The McClatchy Magazine has been caught blathering nonsense about defense spending


In a September 25th article on the website of the McClatchy Magazine, three of its writers (Rob Hotakainen, Adam Ashton and Curtis Tate) have been caught blathering nonsense about defense spending. In an article titled Specter of big defense cuts prompts big worries, the authors wrongly and ridiculously claimed that:

“The boom times are over for the nation’s military.

After more than doubling in the past 10 years, Pentagon budgets are in for big cuts from Congress in coming years. No one yet knows exactly what will be cut or how deeply the cuts will go, but everyone knows they’re coming.

In North Carolina, where military communities already are preparing for the drawdown of the wars in Iraq and Afghanistan, officials wonder what cuts will mean for defense contractors and the size of the state’s force structure.

Across the nation, it’s a similar story, reflected by simple numbers: Defense spending hit a record high of $553 billion this year, excluding the cost of the wars in Afghanistan and Iraq.”

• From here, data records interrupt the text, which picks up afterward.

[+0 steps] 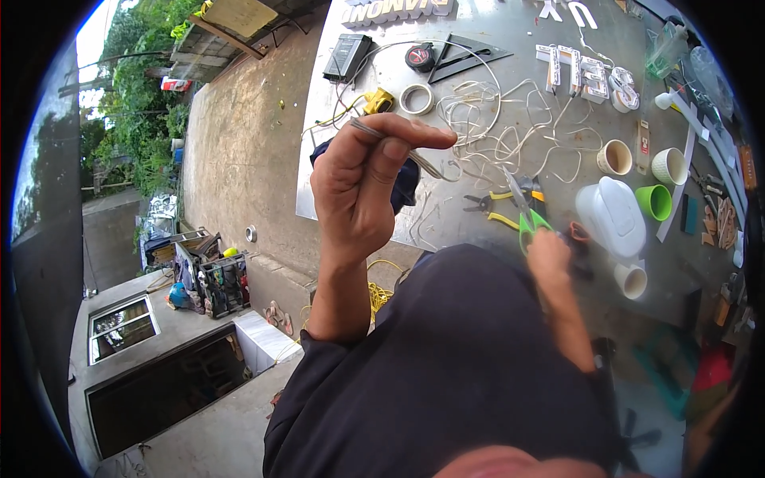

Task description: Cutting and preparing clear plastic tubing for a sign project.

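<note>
Smooth grey metal tabletop carries a loose, springy tangle of white cable. Near the tabletop's left edge, the left hand pinches a thin grey wire between thumb and fingers, probably to keep its limp strands together. The right hand (slightly blurred) closes around green-handled metal scissors, blades pointing away, beside yellow-handled pliers.

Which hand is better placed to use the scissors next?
The right, I think: the right hand is at the handles of the scissors, while the left hand holds wire.
</note>
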A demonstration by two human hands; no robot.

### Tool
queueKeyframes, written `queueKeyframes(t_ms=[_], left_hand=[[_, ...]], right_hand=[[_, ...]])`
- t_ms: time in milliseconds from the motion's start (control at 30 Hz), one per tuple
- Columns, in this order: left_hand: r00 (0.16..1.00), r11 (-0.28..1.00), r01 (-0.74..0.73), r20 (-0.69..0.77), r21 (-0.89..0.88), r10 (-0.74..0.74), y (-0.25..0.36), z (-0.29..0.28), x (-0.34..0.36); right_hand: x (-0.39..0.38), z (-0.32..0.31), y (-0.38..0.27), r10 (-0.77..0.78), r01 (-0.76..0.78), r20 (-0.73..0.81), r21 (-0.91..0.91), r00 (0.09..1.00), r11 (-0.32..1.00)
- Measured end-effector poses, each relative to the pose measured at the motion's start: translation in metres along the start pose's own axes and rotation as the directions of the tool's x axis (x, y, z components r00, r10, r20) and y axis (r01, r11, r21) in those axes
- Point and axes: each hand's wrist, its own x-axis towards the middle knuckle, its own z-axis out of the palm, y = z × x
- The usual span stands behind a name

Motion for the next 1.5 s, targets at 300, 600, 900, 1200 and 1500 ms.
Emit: queueKeyframes(t_ms=[300, 600, 900, 1200, 1500], left_hand=[[0.998, 0.96, -0.06, -0.003, 0.273, 0.064, 0.012, 0.018, 0.004], [0.931, 0.619, -0.338, 0.154, 0.709, 0.331, 0.005, 0.026, 0.008], [0.986, 0.79, -0.158, 0.048, 0.592, 0.161, -0.016, 0.025, -0.018], [0.943, 0.753, -0.327, 0.146, 0.572, 0.299, -0.042, 0.016, -0.025], [0.863, 0.722, -0.495, 0.182, 0.482, 0.471, -0.07, 0.001, -0.05]], right_hand=[[-0.035, -0.153, -0.088, -0.324, 0.633, -0.545, 0.691, 0.773, 0.348], [0.003, -0.13, -0.12, -0.232, 0.464, -0.499, 0.865, 0.835, -0.189], [-0.012, -0.097, -0.126, -0.223, 0.542, -0.508, 0.83, 0.832, 0.135], [-0.029, -0.074, -0.139, 0.306, 0.658, -0.711, 0.703, 0.633, 0.271], [0.002, -0.04, -0.174, 0.179, 0.69, -0.667, 0.714, 0.723, -0.124]])
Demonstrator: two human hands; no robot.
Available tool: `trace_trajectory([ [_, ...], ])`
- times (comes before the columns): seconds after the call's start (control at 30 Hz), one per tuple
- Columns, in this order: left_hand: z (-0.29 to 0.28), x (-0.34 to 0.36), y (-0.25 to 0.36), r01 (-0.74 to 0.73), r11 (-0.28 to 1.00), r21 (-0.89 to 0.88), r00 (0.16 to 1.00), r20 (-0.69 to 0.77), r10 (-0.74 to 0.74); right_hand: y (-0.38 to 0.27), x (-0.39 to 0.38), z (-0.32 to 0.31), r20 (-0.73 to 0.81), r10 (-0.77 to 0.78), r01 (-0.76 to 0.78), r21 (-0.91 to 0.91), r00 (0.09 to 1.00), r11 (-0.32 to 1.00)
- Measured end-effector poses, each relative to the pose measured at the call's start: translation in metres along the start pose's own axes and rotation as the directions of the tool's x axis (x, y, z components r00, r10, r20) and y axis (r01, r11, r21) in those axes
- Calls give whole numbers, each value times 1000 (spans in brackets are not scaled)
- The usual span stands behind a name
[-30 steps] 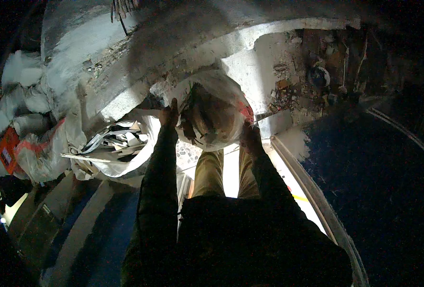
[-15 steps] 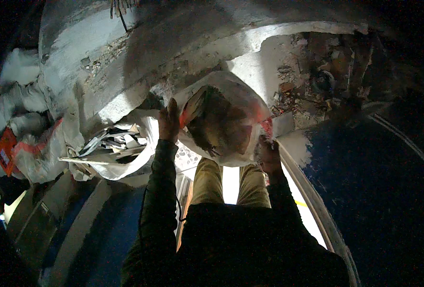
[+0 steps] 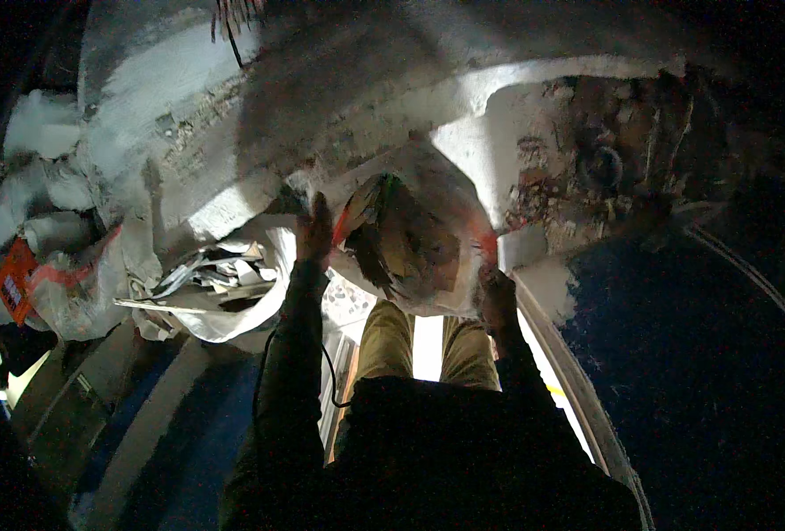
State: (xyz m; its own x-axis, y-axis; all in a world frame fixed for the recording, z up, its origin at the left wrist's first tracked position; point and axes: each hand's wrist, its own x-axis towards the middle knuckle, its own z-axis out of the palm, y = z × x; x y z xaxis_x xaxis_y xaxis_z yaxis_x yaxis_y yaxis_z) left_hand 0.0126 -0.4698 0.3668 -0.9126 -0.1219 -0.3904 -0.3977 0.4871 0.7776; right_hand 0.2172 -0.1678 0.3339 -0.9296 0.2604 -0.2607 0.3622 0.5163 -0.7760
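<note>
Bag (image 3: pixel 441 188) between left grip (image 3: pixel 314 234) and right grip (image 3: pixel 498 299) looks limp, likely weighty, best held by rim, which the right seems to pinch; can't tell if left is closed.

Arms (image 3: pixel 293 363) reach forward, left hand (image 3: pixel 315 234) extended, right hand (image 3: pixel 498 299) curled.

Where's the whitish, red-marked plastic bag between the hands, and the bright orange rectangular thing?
Whitish, red-marked plastic bag (image 3: pixel 452 205): head view, its upper right wall.
Bright orange rectangular thing (image 3: pixel 19 276): head view, its front face.
</note>
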Motion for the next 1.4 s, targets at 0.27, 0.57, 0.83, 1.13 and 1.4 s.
trace_trajectory([
  [0.27,33,47,-90,77,907,414,963,205,-176,-39,51,2,322,237,-354,378,917,855],
  [0.57,3,8,12,-198,978,65,953,-219,208,-73,21,-17,194,389,-405,51,901,913],
  [0.83,37,54,-81,-141,752,644,923,360,-135,-23,48,32,47,46,-54,178,998,983],
  [1.13,26,19,4,15,894,448,990,-133,50,-87,97,-20,-85,-164,97,-519,983,849],
  [1.4,62,6,73,-696,312,647,680,454,576,-18,133,-23,-65,-66,59,-105,996,993],
])
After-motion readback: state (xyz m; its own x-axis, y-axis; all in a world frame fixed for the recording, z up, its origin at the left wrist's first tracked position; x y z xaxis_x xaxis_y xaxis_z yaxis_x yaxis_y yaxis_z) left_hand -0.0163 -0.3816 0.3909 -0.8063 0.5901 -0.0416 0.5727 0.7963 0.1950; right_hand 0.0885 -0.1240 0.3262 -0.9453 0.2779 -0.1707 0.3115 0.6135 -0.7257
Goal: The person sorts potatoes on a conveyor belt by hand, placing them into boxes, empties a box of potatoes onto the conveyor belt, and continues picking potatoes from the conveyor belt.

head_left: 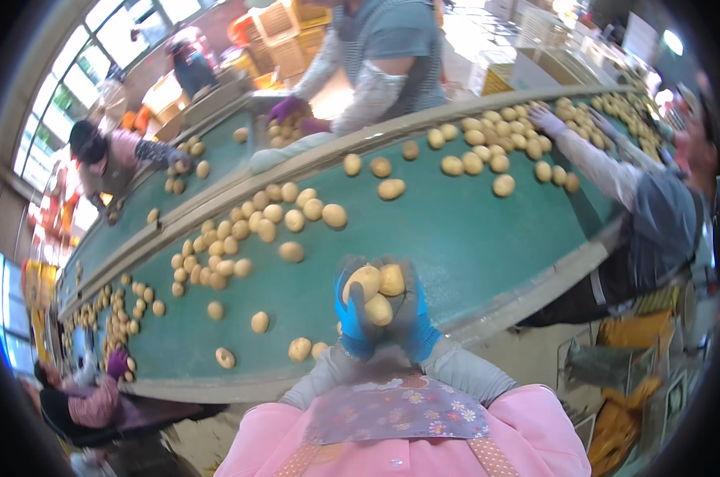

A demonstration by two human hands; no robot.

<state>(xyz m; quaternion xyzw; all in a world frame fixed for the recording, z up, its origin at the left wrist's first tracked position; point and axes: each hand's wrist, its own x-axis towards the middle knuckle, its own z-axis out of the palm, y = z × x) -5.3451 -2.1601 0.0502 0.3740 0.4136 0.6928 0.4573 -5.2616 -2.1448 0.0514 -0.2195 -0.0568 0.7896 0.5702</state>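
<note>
Both of my hands wear blue and dark grey gloves and are cupped together over the near edge of a green conveyor belt (487, 254). Between them sit three yellow potatoes. My left hand (357, 329) wraps the larger potato (363, 280) with its fingers. My right hand (417, 322) closes around another potato (392, 280) from the other side. A third potato (378, 311) rests lower, between the two palms. On the belt just left of my hands lie a loose potato (300, 349) and one partly hidden by my left wrist.
Many potatoes (217, 258) lie across the belt to the left, with another cluster (495, 135) at far right. Co-workers reach over the belt at right, lower left and beyond it. A metal divider (209, 191) separates a second belt. Crates (280, 40) stand behind.
</note>
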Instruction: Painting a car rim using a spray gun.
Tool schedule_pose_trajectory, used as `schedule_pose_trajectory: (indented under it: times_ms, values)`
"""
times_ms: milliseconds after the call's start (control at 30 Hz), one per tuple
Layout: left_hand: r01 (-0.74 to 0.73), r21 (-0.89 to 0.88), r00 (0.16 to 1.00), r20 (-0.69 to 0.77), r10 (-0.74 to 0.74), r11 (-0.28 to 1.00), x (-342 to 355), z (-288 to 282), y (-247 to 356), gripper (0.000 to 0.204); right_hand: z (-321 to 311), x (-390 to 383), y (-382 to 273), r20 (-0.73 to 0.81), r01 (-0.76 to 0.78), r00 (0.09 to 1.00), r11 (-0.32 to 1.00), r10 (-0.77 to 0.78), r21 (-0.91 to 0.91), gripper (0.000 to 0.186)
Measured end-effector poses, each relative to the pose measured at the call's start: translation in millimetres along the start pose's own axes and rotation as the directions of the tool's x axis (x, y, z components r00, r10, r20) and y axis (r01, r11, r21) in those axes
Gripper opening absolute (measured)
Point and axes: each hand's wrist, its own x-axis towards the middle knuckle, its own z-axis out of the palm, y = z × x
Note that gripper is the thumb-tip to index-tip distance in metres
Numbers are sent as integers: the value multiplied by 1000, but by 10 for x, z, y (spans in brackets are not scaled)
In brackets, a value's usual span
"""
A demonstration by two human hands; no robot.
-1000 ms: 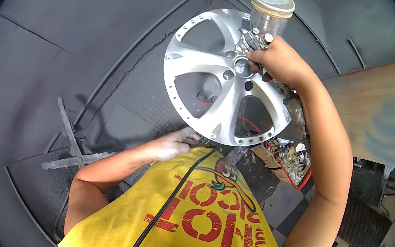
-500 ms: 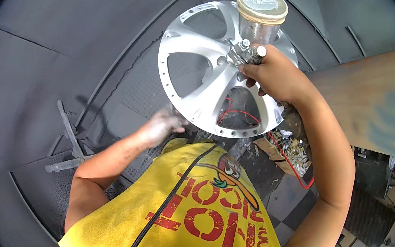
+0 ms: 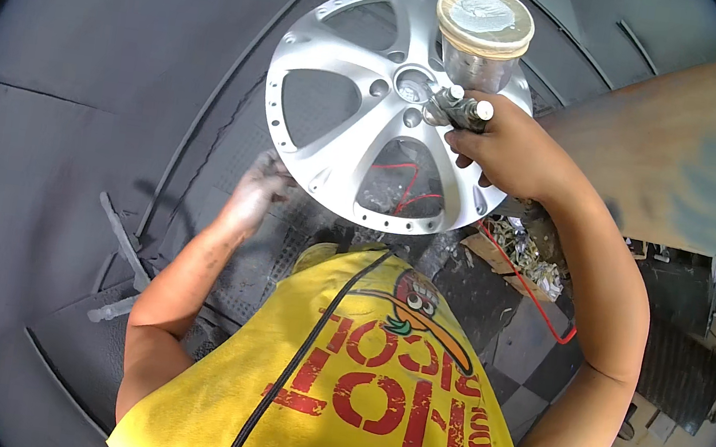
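Observation:
A silver alloy wheel rim (image 3: 341, 145) with broad spokes and small holes round its edge is in front of me, face up. My right hand (image 3: 515, 149) is closed around the handle of a metal spray gun (image 3: 452, 108), held over the right part of the rim near its hub. On the gun stands a clear cup (image 3: 478, 64), its covered top smeared with silver-grey paint. My left hand (image 3: 254, 197), dusted with grey paint, has its curled fingers at the rim's lower left edge. The fingertips are partly hidden there.
A red hose (image 3: 535, 312) runs below the rim on the right. Crumpled scraps (image 3: 532, 258) lie in a box beyond it. Left stands a grey metal bracket (image 3: 125, 244) by grey booth walls (image 3: 87, 29). A curved tan panel (image 3: 669, 163) is at right.
My left hand has moved left and up along the rim's edge, and the rim has turned clockwise. The spray gun has shifted slightly right and down, uncovering the hub.

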Motion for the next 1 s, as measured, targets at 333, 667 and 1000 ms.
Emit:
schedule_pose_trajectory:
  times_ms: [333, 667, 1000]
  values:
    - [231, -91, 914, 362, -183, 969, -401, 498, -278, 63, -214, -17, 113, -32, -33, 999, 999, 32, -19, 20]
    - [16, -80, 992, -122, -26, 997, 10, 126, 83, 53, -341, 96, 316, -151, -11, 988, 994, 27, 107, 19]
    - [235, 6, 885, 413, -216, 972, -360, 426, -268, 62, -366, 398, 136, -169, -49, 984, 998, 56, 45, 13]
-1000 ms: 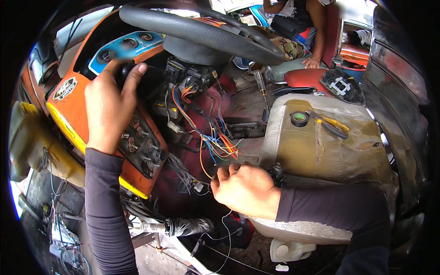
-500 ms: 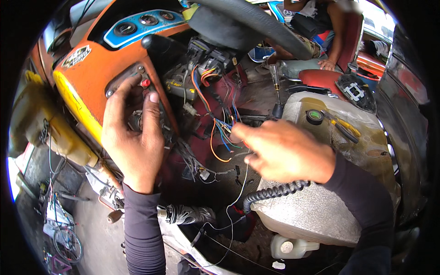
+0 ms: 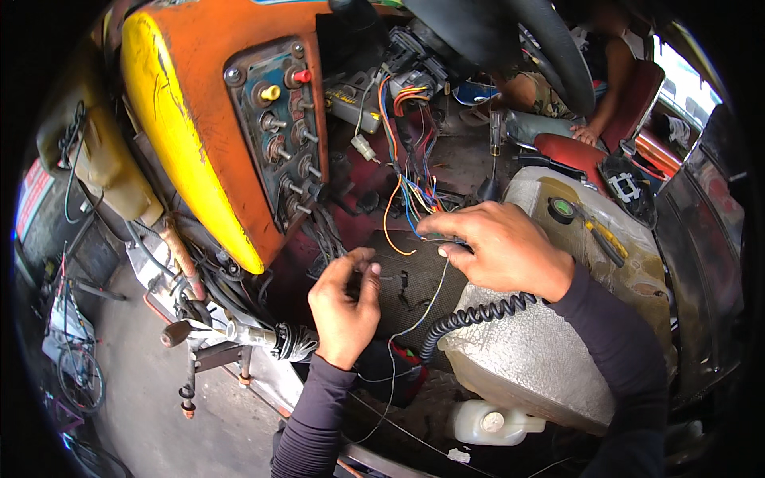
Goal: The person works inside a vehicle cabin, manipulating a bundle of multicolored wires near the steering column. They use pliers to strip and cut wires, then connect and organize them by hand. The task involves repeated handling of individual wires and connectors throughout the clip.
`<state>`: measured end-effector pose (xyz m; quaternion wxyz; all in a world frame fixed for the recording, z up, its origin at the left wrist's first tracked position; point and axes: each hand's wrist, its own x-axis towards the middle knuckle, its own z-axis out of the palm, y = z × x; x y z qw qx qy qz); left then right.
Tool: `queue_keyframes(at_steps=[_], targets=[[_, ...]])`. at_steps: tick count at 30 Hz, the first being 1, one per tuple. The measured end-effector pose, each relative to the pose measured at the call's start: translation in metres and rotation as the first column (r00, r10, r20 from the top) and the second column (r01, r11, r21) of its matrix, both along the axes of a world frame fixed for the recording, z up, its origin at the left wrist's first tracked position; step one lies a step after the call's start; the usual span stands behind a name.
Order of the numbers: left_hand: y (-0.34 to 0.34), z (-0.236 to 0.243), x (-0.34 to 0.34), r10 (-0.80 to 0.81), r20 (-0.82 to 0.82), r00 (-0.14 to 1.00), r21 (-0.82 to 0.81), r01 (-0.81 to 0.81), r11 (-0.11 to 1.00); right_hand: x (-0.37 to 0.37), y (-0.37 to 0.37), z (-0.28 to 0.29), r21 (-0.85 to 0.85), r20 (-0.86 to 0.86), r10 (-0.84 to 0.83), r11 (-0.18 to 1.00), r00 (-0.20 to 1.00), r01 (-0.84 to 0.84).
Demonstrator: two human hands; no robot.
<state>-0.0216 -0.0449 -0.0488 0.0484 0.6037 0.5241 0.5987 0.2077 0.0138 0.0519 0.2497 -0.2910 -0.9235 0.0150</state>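
Observation:
My right hand (image 3: pixel 510 251) pinches the end of a thin wire (image 3: pixel 437 240) between thumb and fingers. Above it hangs a bundle of coloured wires (image 3: pixel 416 191), among them an orange wire (image 3: pixel 389 225) with a loose end. My left hand (image 3: pixel 343 315) is held lower and to the left, thumb and fingers curled together; whether something sits between them is too dark to make out. Close above its fingertips runs a bunch of grey wires (image 3: pixel 325 231). These reach up to the switch panel (image 3: pixel 253 88), where several metal toggles stick out of an orange dashboard (image 3: pixel 191 88).
On the silvery seat cover (image 3: pixel 510 350) lie a roll of black tape (image 3: pixel 561 210) and yellow-handled pliers (image 3: pixel 603 241). A screwdriver (image 3: pixel 496 143) stands behind my right hand. A coiled black cable (image 3: pixel 474 315) and a white jug (image 3: pixel 486 422) are nearer. A seated person's hand (image 3: pixel 588 134) rests far right.
My left hand has left the switch panel and come down to the right, uncovering the toggles. My right hand stays by the coloured wires. The view has shifted, showing the dashboard further right.

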Motion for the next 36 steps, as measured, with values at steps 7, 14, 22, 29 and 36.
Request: queue_keyframes(at_steps=[7,14,22,29,36], targets=[[-0.001,-0.020,-0.008,0.030,-0.035,0.999,0.026,-0.029,0.999,0.001,0.006,-0.010,0.048,-0.104,0.049,0.998,0.993,-0.044],[0.001,-0.036,-0.016,0.053,-0.031,0.998,0.026,-0.052,0.998,-0.003,0.004,-0.005,-0.009,-0.114,0.052,0.999,0.992,-0.053],[0.008,-0.056,-0.024,0.077,-0.077,0.994,-0.008,-0.078,0.997,-0.001,0.000,0.004,-0.111,-0.044,-0.029,0.994,0.999,0.024],[0.008,-0.062,-0.026,0.069,-0.053,0.996,-0.067,-0.072,0.995,-0.003,-0.003,0.006,-0.102,-0.022,0.023,0.994,0.999,-0.026],[0.008,-0.064,-0.026,0.065,-0.040,0.997,-0.097,-0.069,0.993,-0.005,-0.005,0.007,-0.142,0.002,0.025,0.990,1.000,-0.024]])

What’s the garbage here? Firstly, the last decade was NOT a “boom time” for the military. Defense spending increased by only 35% in real terms, the size of the military has actually shrunk during the last decade, no real investment has been made in modernization, and tens of crucial weapon programs have been cut or closed. Meanwhile, commitments have been added one on top of another, overstretching the military.

Secondly, contrary to their claims, defense spending has NOT doubled over the last decade, regardless of whether you count the spending on Iraq and Afghanistan or not.

The FY2001 defense budget was $297 bn in nominal terms. Adjusted for inflation, that’s $390 bn. The defense budget for FY2011 (the current fiscal year, which will end in five days) is $529 billion ($528.9 bn, to be exact). The growth since FY2001 has therefore been $139 bn, which is just 35.64% of the FY2001 DOD budget (in real terms). So the defense budget (not including Iraq and Afghanistan) has grown by only 35.6% since FY2001. It hasn’t doubled, or even grown by half, since 9/11. Not even close.

The total military budget hasn’t doubled since FY2001, either. The total military budget for FY2011 is $688 bn. But to double, the FY2001 budget would have to grow to 390*2, that is, to $780 bn. Of course, the FY2011 military budget is not $780 bn, it’s $688 bn.

Similarly, the new SECDEF, Leon Panetta, obviously not yet well versed on current DOD budgetary issues, made this factual error while testifying before the Senate Armed Services Committee recently:

“We are going to have to look at how we turn a corner. We have — we have gone through a decade of war in which the defense budget has more than doubled (…).”

The only problem with that statement is that it isn’t true, because as I’ve proven, the defense budget has NOT doubled since FY2001.

Last, but not least, the authors falsely claimed that the defense budget for the current FY is $553 bn. It is not. It is $528.9 bn. The defense budget for the next fiscal year, FY2012, will not be $553 bn. $553 bn is what the DOD requested as a core defense budget for FY2012 in February, but this has never been approved. No one yet knows what the defense budget for FY2012 will be, because the Congress has not passed any budget resolution or any appropriation bill for the next fiscal year (or the current one), relying on Continuing Resolutions. Currently, the Congress is pondering a Continuing Resolution that would fund the federal government for FY2012 (FY2012 is scheduled to begin on Oct. 1st). What amount of money will be allocated to the DOD by the Congress for FY2012, we will see.